During one of several Hay House Radio sessions that I have listened to recently,  (www.hayhouse.com)  I heard something that really touched me — something that I continue to keep in my heart… 

“The most beautiful stones have been tossed by the wind and washed by the water — polished to brilliance by life’s strongest storms.”

There has been a great deal of learning for me during this detour.  Much of it has been about myself.  Through my listening to a series of webinars about living a great life, I have been exposed to a few ideas that have dramatically changed the way I view/approach my current life challenges:

– Inviting MS to live in my body peacefully.  This idea is very foreign to me, but is a very interesting approach to having a chronic condition like MS.  This idea opens my spirit to the notion that  I don’t have to fight this using hard power.  I can win in this situation, whether or not I completely eradicate this condition.  This goes way beyond what people call “positive thinking”.  Beyond your thoughts about something, this is more about how you deal with the thing in your daily life, and the attitude with which you greet every moment of the day, whether or not the problem has been solved.

– Faith is for Winning — Through buddhist practice and study, I am reaching the conclusion that through my faith, my basic goal is not to eliminate all of the obstacles in my life, but to be positive and victorious in spite of whatever problems/obstacles I may be experiencing at the time.  One speaker called it being happy for no reason, which she defined this way:  “People who are happy for no reason don’t look to their life experiences to extract their happiness — they bring their happiness to their life experience.”

– We heal from the outside in (e.g. Western medicine) and from the inside out (e.g. meditation and prayer).  This idea got me thinking about how much power I give to my physicians in determining my health outcomes.  Not that they don’t know what they have been trained to see, but there is much about our lives that cannot be explained, much less seen.  This reminded me that my ichinen (determination in the moment) determines the result of anything that happens to me or my family.  It reminds me also about the importance of my prayer, and that I need to keep praying and meditating consistently to bring my body and my life to the highest state of wellness.  No illness can thrive/advance with that kind of energy around it.

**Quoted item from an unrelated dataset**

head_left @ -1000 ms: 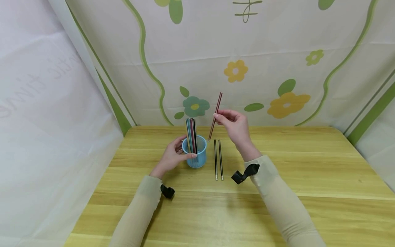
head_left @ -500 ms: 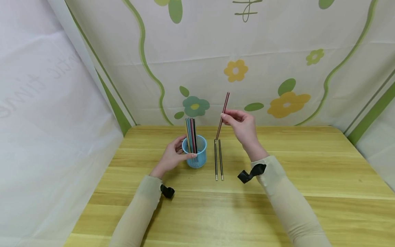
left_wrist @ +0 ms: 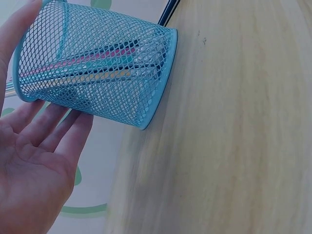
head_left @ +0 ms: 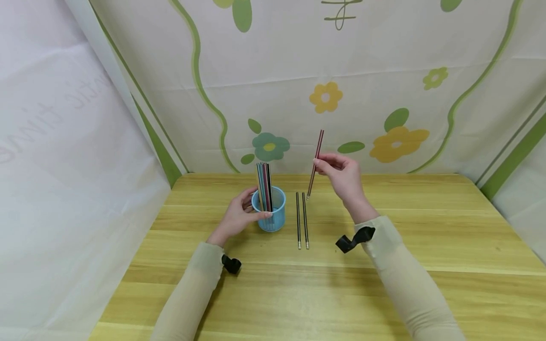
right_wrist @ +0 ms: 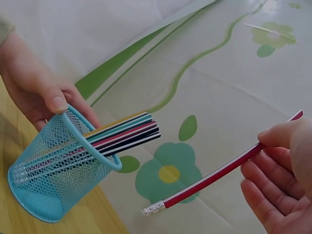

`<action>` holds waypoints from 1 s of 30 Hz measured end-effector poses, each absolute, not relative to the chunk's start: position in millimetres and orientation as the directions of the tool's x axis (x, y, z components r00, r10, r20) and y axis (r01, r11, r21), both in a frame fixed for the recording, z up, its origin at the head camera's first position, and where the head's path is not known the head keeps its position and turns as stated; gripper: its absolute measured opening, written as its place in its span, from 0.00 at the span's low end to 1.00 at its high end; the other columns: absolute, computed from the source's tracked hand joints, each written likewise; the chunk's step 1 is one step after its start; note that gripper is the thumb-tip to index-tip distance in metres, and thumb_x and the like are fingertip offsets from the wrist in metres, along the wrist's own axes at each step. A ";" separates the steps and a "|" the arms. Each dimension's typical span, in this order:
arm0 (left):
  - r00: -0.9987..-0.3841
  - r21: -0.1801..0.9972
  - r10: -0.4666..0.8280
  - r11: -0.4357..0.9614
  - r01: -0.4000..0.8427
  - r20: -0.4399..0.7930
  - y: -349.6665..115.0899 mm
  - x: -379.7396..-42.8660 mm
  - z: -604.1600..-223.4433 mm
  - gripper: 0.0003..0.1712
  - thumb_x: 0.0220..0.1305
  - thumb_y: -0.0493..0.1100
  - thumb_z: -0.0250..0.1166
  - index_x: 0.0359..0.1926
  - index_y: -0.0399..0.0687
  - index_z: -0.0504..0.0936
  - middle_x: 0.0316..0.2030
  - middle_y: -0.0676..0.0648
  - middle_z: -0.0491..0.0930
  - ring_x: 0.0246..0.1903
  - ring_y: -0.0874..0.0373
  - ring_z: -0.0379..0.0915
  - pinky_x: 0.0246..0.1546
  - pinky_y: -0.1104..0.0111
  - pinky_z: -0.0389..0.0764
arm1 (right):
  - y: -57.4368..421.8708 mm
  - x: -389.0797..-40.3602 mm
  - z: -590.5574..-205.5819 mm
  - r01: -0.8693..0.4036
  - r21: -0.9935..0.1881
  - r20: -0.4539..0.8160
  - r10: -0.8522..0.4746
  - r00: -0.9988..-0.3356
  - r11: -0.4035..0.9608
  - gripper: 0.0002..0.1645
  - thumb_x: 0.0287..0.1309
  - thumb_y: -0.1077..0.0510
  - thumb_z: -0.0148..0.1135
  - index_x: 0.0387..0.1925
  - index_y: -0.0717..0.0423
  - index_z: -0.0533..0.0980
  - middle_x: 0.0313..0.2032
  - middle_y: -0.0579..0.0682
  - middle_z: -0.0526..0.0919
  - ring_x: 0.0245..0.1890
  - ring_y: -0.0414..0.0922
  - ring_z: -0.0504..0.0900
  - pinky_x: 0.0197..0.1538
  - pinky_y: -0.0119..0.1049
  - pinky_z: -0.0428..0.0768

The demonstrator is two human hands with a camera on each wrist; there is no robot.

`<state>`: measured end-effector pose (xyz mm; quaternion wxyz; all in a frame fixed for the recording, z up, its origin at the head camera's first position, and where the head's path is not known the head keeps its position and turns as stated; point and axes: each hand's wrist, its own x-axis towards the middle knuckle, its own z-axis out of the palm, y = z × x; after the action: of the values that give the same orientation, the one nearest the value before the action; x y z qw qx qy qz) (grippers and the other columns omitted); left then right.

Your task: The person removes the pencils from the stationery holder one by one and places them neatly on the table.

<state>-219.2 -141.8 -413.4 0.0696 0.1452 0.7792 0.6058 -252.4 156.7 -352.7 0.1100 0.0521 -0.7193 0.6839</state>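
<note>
A blue mesh pencil cup (head_left: 273,222) stands upright on the table with several striped pencils (head_left: 264,187) leaning in it. My left hand (head_left: 240,213) holds the cup from the left, thumb over the near rim and fingers around the far side. To the right, my right hand (head_left: 341,177) pinches a red striped pencil (right_wrist: 209,181) between thumb and forefinger. That pencil is held nearly upright, its silver eraser end pointing down, apart from the cup. Two black striped pencils (head_left: 301,220) lie side by side on the table between the cup and my right hand.
The wooden table (head_left: 273,293) runs up to a white flowered cloth wall (head_left: 362,61) behind it. Another white cloth (head_left: 77,156) hangs at the left. A black strap (head_left: 356,238) dangles from the right sleeve, and a second black strap (head_left: 232,264) from the left.
My right hand has moved rightward with the red pencil, away from the cup and past the two black pencils. The left hand and the cup have stayed in place.
</note>
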 end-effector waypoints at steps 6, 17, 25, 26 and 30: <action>-0.949 0.964 0.310 0.224 0.140 0.065 -141.8 -218.7 -412.9 0.49 0.59 0.38 0.77 0.75 0.37 0.61 0.65 0.36 0.73 0.64 0.43 0.70 0.67 0.51 0.68 | 162.0 -254.2 -360.7 -0.206 -0.975 0.212 0.080 -0.974 0.084 0.22 0.60 0.48 0.75 0.48 0.59 0.85 0.41 0.53 0.87 0.42 0.54 0.85 0.46 0.35 0.85; -0.948 0.964 0.311 0.223 0.145 0.071 -141.7 -218.7 -413.7 0.49 0.59 0.39 0.78 0.75 0.37 0.61 0.65 0.36 0.73 0.64 0.43 0.71 0.67 0.51 0.68 | 166.4 -252.9 -371.1 -0.177 -0.979 0.184 0.060 -0.981 0.101 0.22 0.61 0.49 0.74 0.49 0.61 0.84 0.42 0.54 0.87 0.42 0.53 0.85 0.46 0.34 0.85; -0.946 0.965 0.315 0.215 0.150 0.077 -141.4 -218.4 -414.1 0.49 0.59 0.38 0.77 0.76 0.36 0.60 0.65 0.36 0.73 0.63 0.43 0.71 0.67 0.50 0.68 | 165.4 -251.8 -380.8 -0.146 -0.983 0.153 0.057 -0.987 0.110 0.22 0.61 0.50 0.75 0.49 0.61 0.84 0.43 0.54 0.87 0.42 0.53 0.86 0.46 0.35 0.86; -0.945 0.965 0.316 0.213 0.152 0.080 -141.5 -218.4 -414.4 0.49 0.59 0.38 0.78 0.76 0.36 0.60 0.65 0.36 0.73 0.63 0.43 0.71 0.67 0.50 0.68 | 165.4 -251.8 -382.3 -0.141 -0.983 0.148 0.055 -0.987 0.113 0.22 0.61 0.50 0.75 0.50 0.61 0.84 0.43 0.55 0.87 0.42 0.53 0.86 0.45 0.35 0.86; -0.947 0.965 0.313 0.213 0.150 0.078 -141.3 -218.7 -414.2 0.49 0.59 0.37 0.78 0.75 0.36 0.60 0.65 0.36 0.73 0.63 0.42 0.71 0.67 0.50 0.68 | 165.4 -252.0 -387.6 -0.129 -0.984 0.136 0.048 -0.990 0.124 0.22 0.61 0.50 0.74 0.50 0.61 0.84 0.43 0.55 0.87 0.40 0.50 0.86 0.45 0.34 0.86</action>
<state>-218.7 -141.3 -414.2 0.0670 0.1491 0.7760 0.6092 -252.0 165.4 -387.6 0.0670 0.0270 -0.7465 0.6614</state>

– The role of fear — I absolutely need to release the fear that remains in my heart.  We do have a choice in every situation in which we find ourselves — to be a host to love or a hostage to fear.  I find that my worries often rule me — if my husband is out longer than I think he should be, I worry that he has been in an accident, and fight the urge to call him  on his cell.  He unevitably arrives back home within 5 minutes of my nervous negative thoughts.  When my children are late, I worry that they have been abducted by a sexual offender, and I start looking out the window and dreading the phone ringing.  I also worry that my style tends to overpower the styles of my friends.  We have a few mutual acquintances who really do not like me, and who have expressed that to other people within  my extended circle.  I start to feel guilty about this, as if everyone is supposed to like me…..These fears seem very real at the time, but it always turns out very positively.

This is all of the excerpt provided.